Alexéi Navalni, envenenado la primera vez con novichok, viajó a Alemania para curarse. Allí tomó la decisión de que, una vez recuperado, volvería a Rusia. A su regreso fue detenido y condenado a una colonia penitenciaria. Allí murió el 16 de febrero asesinado por el régimen. Tanto Navalni como Putin habían hecho sus apuestas más altas.
Todos esos personajes asesinados tenían algo en común: vivieron en el extranjero, donde se empaparon de los valores democráticos que intentaron introducir en Rusia.
Hay otros disidentes que en la actualidad están entre rejas en Rusia. El más conocido de todos ellos es Vladímir Kara-Murza, discípulo de Boris Nemtsov y vicedirector de Open Russia, una ONG fundada por el también disidente, además de empresario, Mijaíl Jodorkovski.
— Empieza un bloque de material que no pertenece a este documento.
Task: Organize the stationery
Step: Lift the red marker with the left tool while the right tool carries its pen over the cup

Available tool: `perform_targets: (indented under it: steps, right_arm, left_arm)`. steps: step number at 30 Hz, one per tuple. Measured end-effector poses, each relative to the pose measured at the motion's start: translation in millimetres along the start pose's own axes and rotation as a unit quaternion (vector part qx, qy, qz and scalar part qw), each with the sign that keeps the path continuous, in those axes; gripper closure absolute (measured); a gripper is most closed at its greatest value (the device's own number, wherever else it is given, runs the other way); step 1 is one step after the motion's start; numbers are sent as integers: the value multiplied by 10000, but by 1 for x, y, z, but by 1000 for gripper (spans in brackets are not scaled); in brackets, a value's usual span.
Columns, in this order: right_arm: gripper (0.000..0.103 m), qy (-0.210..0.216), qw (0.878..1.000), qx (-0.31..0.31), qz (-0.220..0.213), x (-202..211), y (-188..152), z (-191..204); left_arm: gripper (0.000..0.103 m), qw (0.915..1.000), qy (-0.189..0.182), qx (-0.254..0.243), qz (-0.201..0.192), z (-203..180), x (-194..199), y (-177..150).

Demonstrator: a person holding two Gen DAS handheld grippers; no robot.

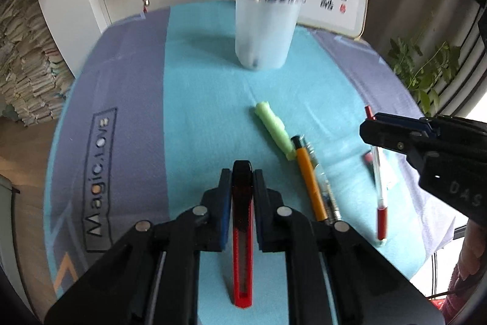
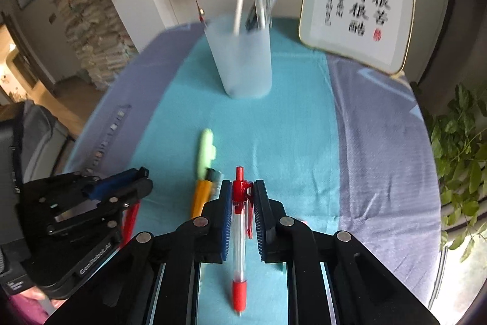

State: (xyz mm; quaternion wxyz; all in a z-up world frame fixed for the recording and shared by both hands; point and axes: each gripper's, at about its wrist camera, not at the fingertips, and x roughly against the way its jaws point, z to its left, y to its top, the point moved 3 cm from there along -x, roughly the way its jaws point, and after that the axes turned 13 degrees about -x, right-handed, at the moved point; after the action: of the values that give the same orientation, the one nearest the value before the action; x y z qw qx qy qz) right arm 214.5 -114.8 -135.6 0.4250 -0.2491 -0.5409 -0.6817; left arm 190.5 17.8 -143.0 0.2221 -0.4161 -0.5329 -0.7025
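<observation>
Left tongs (image 1: 242, 172) clenched on red-and-black utility knife (image 1: 242, 233); right tongs (image 2: 242, 188) grasping red-capped clear ballpoint pen (image 2: 239, 236), both above surface. Frosted translucent plastic cup (image 2: 240, 60) ahead: tilt each item upright, lower one at a time.

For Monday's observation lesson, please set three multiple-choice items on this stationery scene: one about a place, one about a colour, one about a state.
1. Where does the frosted cup stand?
A. on the teal strip of the cloth
B. on the floor
C. on a shelf

2. What colour is the utility knife in the left gripper?
A. yellow
B. red and black
C. white

3. What is the state of the right gripper?
A. empty and wide open
B. shut on a ruler
C. shut on the red-and-clear pen

Answers:
1 A, its base rests on the teal cloth.
2 B, its body is red with a black slider.
3 C, the jaws press both sides of the pen's barrel.
</observation>
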Motion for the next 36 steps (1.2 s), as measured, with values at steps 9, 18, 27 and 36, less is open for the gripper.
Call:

Y dicho sea de paso, Jodorkovski, encarcelado durante 10 años por Putin en Siberia y ahora residente en Londres, siempre tiene a sus guardaespaldas cerca. Jodorkovski y Gari Kaspárov, el maestro de ajedrez que dejó su deporte para dedicarse a la disidencia, decidieron luchar contra el régimen de Putin desde el extranjero, aunque saben que los dedos de Putin llegan a todas partes: recordemos el envenenamiento de Alexander Litvinenko, que murió en su exilio de Londres.
Pero volvamos a Kara-Murza, el más prominente prisionero político de Putin tras el asesinato de Navalni. Este descendiente de la aristocracia tártara estudió historia en el Trinity Hall de Cambridge, trabajó como corresponsal de la BBC en Washington, además de establecer en Estados Unidos la ley Magnitsky, que castiga a los que infringen los derechos humanos. En dos ocasiones el régimen de Putin ha intentado deshacerse de este disidente de 42 años, productor, además, de un largo documental sobre el movimiento disidente soviético. Kara-Murza, que optó por el enfrentamiento directo con Putin, el año pasado fue sentenciado a 25 años de cárcel “en régimen especial”, o sea a una celda de tres por cuatro metros, húmeda, fría y oscura, por el mismo régimen en que malvivió Navalni hasta su muerte.